Data extract -
____

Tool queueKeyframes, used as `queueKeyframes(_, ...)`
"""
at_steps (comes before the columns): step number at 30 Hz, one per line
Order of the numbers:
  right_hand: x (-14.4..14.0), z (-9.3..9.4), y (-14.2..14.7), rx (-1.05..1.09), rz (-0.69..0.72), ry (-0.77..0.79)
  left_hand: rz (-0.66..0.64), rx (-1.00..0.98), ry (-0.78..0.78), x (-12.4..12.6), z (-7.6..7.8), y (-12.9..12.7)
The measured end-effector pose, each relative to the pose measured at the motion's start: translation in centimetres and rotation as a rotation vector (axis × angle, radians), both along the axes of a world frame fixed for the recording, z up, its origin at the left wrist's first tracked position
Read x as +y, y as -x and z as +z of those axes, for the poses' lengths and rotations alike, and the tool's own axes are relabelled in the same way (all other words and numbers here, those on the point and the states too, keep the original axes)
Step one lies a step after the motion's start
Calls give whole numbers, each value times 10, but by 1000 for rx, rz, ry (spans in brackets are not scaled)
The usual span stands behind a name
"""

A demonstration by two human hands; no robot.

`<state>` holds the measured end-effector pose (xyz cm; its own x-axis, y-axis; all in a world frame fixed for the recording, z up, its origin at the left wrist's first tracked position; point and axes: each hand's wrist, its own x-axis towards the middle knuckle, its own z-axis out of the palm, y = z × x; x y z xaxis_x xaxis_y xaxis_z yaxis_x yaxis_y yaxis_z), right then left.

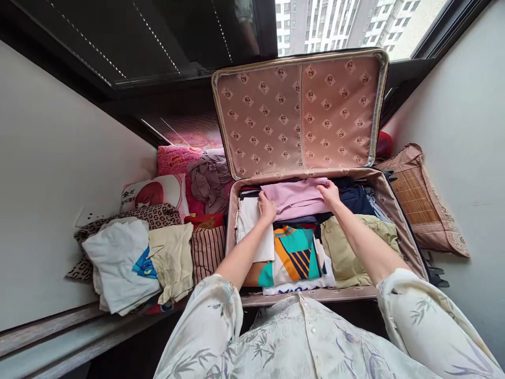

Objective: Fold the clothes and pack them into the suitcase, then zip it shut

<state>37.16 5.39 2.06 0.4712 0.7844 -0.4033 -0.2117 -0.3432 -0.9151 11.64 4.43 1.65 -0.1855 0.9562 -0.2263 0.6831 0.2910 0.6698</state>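
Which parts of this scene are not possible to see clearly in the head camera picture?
- Head view: lower layers in the open beige fabric suitcase, covered by the folded pink garment and other clothes.
- Head view: palms of the left hand and right hand, facing down on the cloth.
- Head view: red object, mostly hidden behind the suitcase lid.

Both my arms extended forward and slightly inward, forearms bare, loose pale printed sleeves bunched near the elbows. My left hand palm down, fingers curled and pressing flat, thumb side toward my right hand. My right hand reaches a little farther out than the left, palm down, fingers spread and bent at the knuckles, wrist straight. Hands apart, level with each other; neither closed in a full grasp.
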Motion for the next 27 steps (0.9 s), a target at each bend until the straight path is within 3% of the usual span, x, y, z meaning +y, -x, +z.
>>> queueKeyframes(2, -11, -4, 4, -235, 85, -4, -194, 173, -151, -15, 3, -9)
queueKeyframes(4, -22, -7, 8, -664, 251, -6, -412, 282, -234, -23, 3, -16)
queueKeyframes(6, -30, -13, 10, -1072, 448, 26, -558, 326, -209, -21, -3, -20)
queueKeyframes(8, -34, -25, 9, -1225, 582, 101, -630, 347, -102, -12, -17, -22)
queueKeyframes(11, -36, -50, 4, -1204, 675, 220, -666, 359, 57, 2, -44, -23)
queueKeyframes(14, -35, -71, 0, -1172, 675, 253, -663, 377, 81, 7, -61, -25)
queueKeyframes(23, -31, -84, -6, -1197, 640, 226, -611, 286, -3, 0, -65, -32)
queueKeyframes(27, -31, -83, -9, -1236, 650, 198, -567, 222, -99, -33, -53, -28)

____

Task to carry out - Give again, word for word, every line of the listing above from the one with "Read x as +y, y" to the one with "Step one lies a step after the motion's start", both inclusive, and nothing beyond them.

Answer to the problem -
Read x as +y, y as -x and z as +z of those axes, for the poses' lengths and rotations alike, and the tool's own axes are relabelled in the same way (all other words and numbers here, those on the point and the states too, keep the original axes)
Step one lies a step after the motion's start

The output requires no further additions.